Luther King House
Luther King House,
M14 5JP, UK
We offer a wide range of modules exploring ministry, mission and church-related community work. Here you will find a full list of all of our Level 6 BA modules. Please note that not all modules will be available each year. A downloadable *.pdf version of this list is available here – BA Level 6 Modules.
BA602 The Bible and the Making of the People of God
The module examines the theme of the people of God through both the Hebrew scriptures and the New Testament. In particular it focuses on the theme of exile within the Hebrew Scriptures, with related concepts such as covenant. In the New Testament, the theme is continued through examining the changing understanding of the people of God and God’s covenant within Paul’s letters, examining issues such as justification, faith, and the Law alongside issues such as identity and rhetoric.
BA603 New Testament Texts
Participants will study two key New Testament texts: one gospel and one Pauline epistle (eg Luke/Acts and Paul’s letter to the Galatians). We shall examine the gospel from a variety of critical perspectives, including: the issue of genre; historical-critical analysis; source and redaction criticism; narrative approaches; and reader-response readings including postcolonial and feminist. In studying the epistle we shall explore the processes involved in interpreting ancient letters. Participants will engage in social and textual analysis, and consider the issues involved in interpreting Pauline passages for today’s situations.
BA604 Old Testament Texts
The first part of this unit focuses on the theme of Exile within the Old Testament. The second part focuses more narrowly on a chosen text, e.g. the book of Exodus, studied as a text in its own right but also paying attention to how it links in with material studied in the first part of the module, and exploring the relevance of all this for our faith and worship today. A range of methodological approaches will be used in our study of the texts, such as literary analysis; historical-critical analysis; source criticism; intertextuality, and reader-response approaches (e.g. liberationist; feminist).
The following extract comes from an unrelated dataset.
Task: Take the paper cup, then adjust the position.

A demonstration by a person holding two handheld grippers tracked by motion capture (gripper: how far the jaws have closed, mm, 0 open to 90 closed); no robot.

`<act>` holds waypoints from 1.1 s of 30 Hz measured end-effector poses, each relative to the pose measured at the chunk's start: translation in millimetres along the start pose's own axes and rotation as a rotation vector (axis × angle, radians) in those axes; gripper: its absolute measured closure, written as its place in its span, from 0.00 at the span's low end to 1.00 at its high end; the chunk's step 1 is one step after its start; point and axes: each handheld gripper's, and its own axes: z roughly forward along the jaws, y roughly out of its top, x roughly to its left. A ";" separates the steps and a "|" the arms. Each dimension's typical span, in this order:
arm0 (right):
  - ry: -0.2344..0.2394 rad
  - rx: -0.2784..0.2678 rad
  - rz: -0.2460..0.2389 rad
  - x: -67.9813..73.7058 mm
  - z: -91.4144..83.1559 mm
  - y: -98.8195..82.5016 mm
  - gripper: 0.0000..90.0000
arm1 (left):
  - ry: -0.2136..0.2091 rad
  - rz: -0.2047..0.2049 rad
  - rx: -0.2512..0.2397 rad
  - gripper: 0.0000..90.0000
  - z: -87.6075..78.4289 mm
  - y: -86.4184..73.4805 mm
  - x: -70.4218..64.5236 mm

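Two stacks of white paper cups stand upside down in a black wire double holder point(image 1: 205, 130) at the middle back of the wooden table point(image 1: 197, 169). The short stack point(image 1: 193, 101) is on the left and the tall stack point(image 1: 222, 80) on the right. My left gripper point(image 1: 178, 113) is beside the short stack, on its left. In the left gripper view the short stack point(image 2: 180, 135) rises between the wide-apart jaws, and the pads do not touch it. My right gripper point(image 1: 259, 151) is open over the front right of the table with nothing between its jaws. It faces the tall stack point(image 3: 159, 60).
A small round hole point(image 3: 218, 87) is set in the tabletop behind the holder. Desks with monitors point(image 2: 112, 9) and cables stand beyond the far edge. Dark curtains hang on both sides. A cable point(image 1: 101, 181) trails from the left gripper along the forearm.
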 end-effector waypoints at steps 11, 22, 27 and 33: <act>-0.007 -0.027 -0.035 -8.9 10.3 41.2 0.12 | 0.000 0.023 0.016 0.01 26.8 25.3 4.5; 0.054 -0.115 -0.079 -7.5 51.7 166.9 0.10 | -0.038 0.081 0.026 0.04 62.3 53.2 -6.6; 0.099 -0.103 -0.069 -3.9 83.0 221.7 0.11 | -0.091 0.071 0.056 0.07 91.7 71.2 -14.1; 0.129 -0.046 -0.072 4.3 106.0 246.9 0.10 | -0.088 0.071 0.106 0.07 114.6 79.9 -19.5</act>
BA607 Social and Political Theologies
This module will explore some key social and political contexts and dimensions which have shaped theological thinking in the last century, and how the social, political and personal values and experiences of the participants inform their theological formation. It will focus on particular theological texts, and help participants to critically reflect on its formation, content and impact.
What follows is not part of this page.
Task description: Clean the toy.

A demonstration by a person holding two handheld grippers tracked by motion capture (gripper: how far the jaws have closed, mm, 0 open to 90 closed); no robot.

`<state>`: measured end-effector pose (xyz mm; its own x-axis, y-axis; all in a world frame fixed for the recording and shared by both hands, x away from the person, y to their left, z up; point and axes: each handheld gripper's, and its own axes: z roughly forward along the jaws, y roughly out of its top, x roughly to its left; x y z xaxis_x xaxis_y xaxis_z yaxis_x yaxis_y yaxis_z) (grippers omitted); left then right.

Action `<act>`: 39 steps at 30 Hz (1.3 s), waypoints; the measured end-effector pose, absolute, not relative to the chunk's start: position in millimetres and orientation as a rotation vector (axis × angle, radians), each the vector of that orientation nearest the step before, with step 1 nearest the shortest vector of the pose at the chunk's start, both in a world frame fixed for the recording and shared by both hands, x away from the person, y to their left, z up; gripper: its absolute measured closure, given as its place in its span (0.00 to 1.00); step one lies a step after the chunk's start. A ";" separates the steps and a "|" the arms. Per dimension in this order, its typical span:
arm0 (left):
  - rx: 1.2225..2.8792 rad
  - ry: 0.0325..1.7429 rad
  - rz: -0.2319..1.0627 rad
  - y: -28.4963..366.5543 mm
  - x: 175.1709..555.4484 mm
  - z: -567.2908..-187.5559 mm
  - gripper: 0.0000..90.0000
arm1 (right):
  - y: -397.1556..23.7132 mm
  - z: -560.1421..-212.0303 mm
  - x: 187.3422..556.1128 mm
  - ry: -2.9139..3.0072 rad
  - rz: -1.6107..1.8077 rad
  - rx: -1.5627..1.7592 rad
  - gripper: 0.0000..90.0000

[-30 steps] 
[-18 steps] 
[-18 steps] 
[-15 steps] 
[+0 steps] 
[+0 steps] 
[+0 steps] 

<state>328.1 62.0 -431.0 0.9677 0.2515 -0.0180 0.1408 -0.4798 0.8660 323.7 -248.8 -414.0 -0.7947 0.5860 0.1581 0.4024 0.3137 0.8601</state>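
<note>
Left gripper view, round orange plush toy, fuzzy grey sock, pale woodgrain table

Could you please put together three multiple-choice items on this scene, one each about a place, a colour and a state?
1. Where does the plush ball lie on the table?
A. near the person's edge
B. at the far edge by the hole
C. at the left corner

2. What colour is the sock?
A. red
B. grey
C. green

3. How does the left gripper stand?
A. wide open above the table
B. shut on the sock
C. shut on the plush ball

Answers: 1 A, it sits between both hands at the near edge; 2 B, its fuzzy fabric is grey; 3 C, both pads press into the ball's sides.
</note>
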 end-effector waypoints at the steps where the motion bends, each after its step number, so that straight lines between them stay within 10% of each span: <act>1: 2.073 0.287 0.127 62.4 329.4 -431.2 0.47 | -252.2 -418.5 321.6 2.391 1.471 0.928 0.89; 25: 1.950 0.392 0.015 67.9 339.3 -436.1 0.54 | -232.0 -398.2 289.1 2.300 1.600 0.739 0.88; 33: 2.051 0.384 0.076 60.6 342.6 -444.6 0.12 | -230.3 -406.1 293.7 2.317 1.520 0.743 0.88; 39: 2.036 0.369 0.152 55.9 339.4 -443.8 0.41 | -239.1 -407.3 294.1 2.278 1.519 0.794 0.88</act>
BA608 Conflict Transformation for Church Leaders
Conflict is normal and inevitable – but Christian leaders often feel ill-prepared to handle conflict in the church. This course aims to raise self-awareness, to deepen understanding of conflict and to teach methods for transforming conflict and enable participants to select and use them appropriately.
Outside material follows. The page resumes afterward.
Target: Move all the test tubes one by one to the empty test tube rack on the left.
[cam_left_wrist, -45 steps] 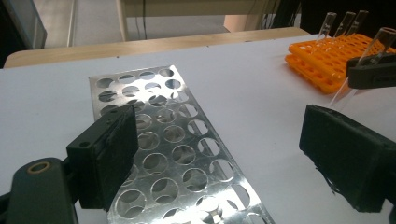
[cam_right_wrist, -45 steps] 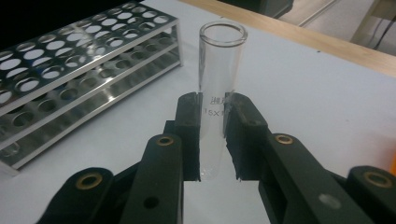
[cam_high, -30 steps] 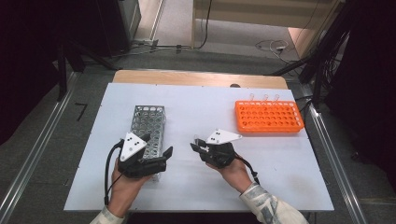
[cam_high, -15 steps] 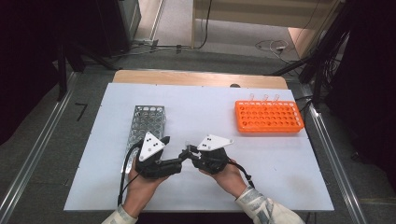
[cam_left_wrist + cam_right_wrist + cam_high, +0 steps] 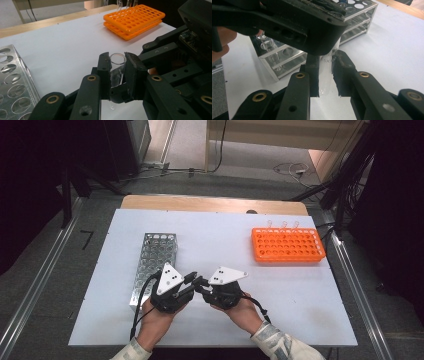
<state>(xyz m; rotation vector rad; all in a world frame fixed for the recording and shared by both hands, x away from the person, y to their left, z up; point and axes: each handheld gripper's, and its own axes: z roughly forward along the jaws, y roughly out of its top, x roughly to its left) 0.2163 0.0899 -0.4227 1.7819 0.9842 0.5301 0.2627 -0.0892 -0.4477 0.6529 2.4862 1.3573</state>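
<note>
Left gripper (image 5: pixel 192 281): jaws just closed onto clear glass tube (image 5: pixel 117 68), pads pressing either side below its open rim.
Right gripper (image 5: pixel 200 286): clamped on the same tube lower down, faint printed lettering visible between its pads in the right gripper view.
Tube location: held off the tabletop between the two grippers, near the front edge, just right of the metal rack's near end.
Progress, as judged: handover midway; both grippers gripping, right not yet released, tube not yet seated in any rack.
Remaining, as judged: release by one gripper, carry, lowering into a hole.
Tube: thin transparent glass, round open mouth, smooth and slippery-looking.
Jaws: matte black plastic, brass-coloured pivot pins, worn dark pads.
Metal rack (image 5: pixel 152 262): shiny perforated sheet, round holes in tiers, long box shape; a few clear tubes standing in its near end in the right gripper view.
Table (image 5: pixel 300 290): flat matte white sheet, wooden strip along the far edge.
Orange rack (image 5: pixel 287 245): glossy plastic, rectangular, grid of round holes, far right; a few clear tubes upright along its back row.
</note>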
BA609 Society, Community and Mission in Britain
This unit will consider the implications for the theory and practice of mission of some of the major socio-cultural changes that are shaping Britain today such as secularisation, postmodernity and the passing of Christendom. It will also look at how the churches might respond to particular missional challenges relating to different forms of community to be found in Britain today.
BA611 Independent Study
This module aims to develop the participant with skills in independent reading, research and writing, providing good preparation for the writing of a dissertation.
BA612 Research Methodology
This unit explores resources and skills needed in preparation for research projects at undergraduate level (taken in conjunction with BA613).
BA613 BA Dissertation
Produce a dissertation on a topic agreed with the tutor and approved by the Course Committee.
BA614 Shaking Mission: Andrew Shanks, Truth and Solidarity
This module is designed to enable participants to engage with and respond to theological and missiological perspectives which pose challenges to existing missiological assumptions. It works with a series of proposals made by Andrew Shanks, a current British theologian. He identifies three ‘dishonesties’ out of which we need to be ‘shaken’. They are;
Each of these ‘dishonesties’ reinforces a tradition’s ‘truth-as-correctness’ rather than the cause of ‘truth-as-Honesty’. This module works with these insights to think about mission.
BA615 The Bible in our Ecological Context
This module will engage students with a variety of Old and New Testament texts that raise important questions in the context of global ecological crisis and human abuse of creation (pollution, over-use of resources, for example). Students will use a number of different approaches to interpret, and offer a critique of them: there is interesting input from Australia and South Africa as well as from Britain. This module will enable students to engage in the processes of interpreting texts ecologically, see the theological consequences of these readings, and equip them to evaluate these approaches for today’s situation.
BA616 Chaplaincy in the Multi-faith and Secular Context
This module is designed for those working or on placement in chaplaincy, or engaged in other forms of work-place ministry. The module will evaluate the contemporary role of chaplaincy, and how it engages with secular agendas. The module will also examine chaplaincy in various settings and enable reflection of the ethical and theological issues that arise in practice.
BA617 Seeing the Faith: Theology and Visual Art in Dialogue
This module will explore the relationship between Christian theology and visual art, with the aim of developing coherent understandings of how they might inform and enrich each other. It will introduce students to past controversies concerning the place of art in the church, the need to reassess the importance of beauty for the life of faith, and what it means to engage in critical theological reflection on specific works of art. Particular attention will be given to current contextual issues, including the place of modern art in society and its relevance to Christian theology.